- Genre: Thriller
- Written by: Neil Cross
- Directed by: Niall MacCormick
- Starring: Russell Tovey; Bertie Carvel; Amrita Acharia; Nina Toussaint-White; Amanda Root; Paul Bazely;
- Country of origin: United Kingdom
- Original language: English
- No. of series: 1
- No. of episodes: 4

Production
- Running time: 47–76 minutes
- Production company: Euston Films

Original release
- Network: ITV
- Release: 26 October – 29 October 2020

= The Sister (TV series) =

British psychological thriller 2020

The Sister is a British psychological thriller television series directed by Niall MacCormick, and adapted by Neil Cross from his novel Burial.
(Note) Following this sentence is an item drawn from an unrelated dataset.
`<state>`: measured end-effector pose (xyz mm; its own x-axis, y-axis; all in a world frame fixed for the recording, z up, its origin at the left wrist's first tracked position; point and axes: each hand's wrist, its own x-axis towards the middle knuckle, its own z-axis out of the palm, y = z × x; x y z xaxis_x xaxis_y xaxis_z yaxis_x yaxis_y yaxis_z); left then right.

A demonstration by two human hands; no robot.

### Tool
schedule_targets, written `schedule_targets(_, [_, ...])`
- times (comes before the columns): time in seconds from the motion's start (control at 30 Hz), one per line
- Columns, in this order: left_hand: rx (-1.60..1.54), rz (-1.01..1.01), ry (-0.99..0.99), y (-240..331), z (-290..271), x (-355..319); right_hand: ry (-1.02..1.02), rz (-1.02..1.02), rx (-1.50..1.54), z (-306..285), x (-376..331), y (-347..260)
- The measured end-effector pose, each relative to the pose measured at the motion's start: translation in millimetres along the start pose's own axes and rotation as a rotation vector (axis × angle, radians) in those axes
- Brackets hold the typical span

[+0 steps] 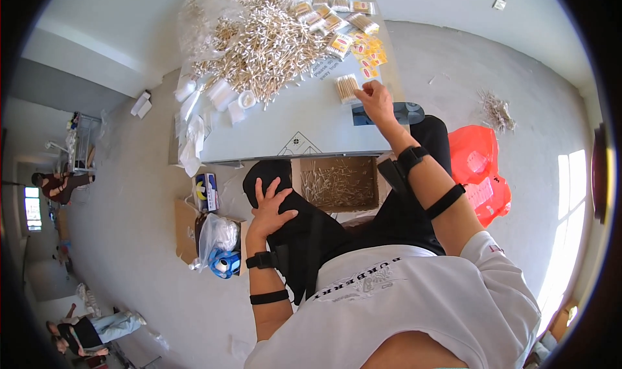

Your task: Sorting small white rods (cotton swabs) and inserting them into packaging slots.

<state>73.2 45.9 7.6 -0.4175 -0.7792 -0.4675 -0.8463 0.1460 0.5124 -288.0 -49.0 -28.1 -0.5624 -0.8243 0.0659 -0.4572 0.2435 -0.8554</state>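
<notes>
My right hand (376, 101) is over the right part of the table, its thumb and fingers pinched at the right edge of a small pack of cotton swabs (346, 88). The pack lies flat on the tabletop. My left hand (269, 208) rests on my left knee, fingers spread and holding nothing. Beyond the pack are several yellow printed cards (370, 50) and several filled packs of swabs (334, 23). A big heap of loose cotton swabs (275, 51) covers the far middle of the table, partly on clear plastic.
Clear plastic cups or rolls (222, 94) stand at the table's left. Below the table edge, a cardboard box (340, 186) holds loose swabs between my legs. A red plastic bag (476, 168) lies right; an open carton (188, 230) stands left. Two people (61, 186) are at far left.
</notes>
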Motion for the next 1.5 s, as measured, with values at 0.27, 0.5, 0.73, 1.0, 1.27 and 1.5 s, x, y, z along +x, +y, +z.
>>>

The four-part series stars Russell Tovey, Bertie Carvel, Amrita Acharia and Nina Toussaint-White and was first broadcast on ITV from 26 to 29 October 2020. It was released as a Hulu original in 2021. The original title was Because the Night.

==Cast ==
- Russell Tovey as Nathan Redman
- Bertie Carvel as Robert "Bob" Morrow
- Amrita Acharia as Holly Fox
- Amanda Root as June Fox
- Paul Bazely as Graham Fox
- Simone Ashley as Elise Fox
- Nina Toussaint-White as DCI Jacki Hadley
- Ewan Bailey as DCI William Holloway

==Episodes==

| No. overall | No. in season | Title | Directed by | Written by | Original release date | Viewers (millions) |
| 1 | 1 | "Episode 1" | Gary Badger | Neil Cross | 26 October 2020 | 7.01 |
Nathan has been hiding a dark secret but, one rainy evening, an unwelcome face from his past knocks on his door.
| 2 | 2 | "Episode 2" | Niall MacCormick | Neil Cross | 27 October 2020 | 5.48 |
Nathan realises his loved ones are at risk as secrets are exposed and a surprising link is revealed between past events and the present.
| 3 | 3 | "Episode 3" | Niall MacCormick | Neil Cross | 28 October 2020 | 5.32 |
The truth is revealed as Nathan and Bob go digging in the woods. And just when Nathan hopes his long nightmare might be over, Bob inflicts another twist of the knife.
| 4 | 4 | "Episode 4" | Niall MacCormick | Neil Cross | 29 October 2020 | 5.26 |
Bob reveals his true intentions, and Nathan fights back with everything he has. But how far is he prepared to go?

==Critical reception==
The series received generally positive reviews from critics. Lucy Mangan of The Guardian described the drama as "a supernaturally-tinged dose of nail-bitery, doled out in suspenseful chunks". She praised the acting of lead Russell Tovey, whose portrayal of an "Everyman, suffering as an essentially good person trapped in a worsening hell not of his own making" made the viewing "absolutely agonising" and his depiction of guilt "genuinely moving". She considered the supernatural element "well-handled, even if I wish the connection between ghosts et al and our internal but very real horrors had been more fully explored rather than merely hinted at." Sean O'Grady of The Independent thought that, although the drama is filmed in "horror-movie cliché" of "dark, rainy nights in shadowy woods with ghoulish dialogue" that made it "ideal for near-Halloween viewing", the "strength of the cast and the very clever, subtle way" Neil Cross told the story saved it from being risible, and Cross had achieved the aim of making "the viewers sleep with the lights on".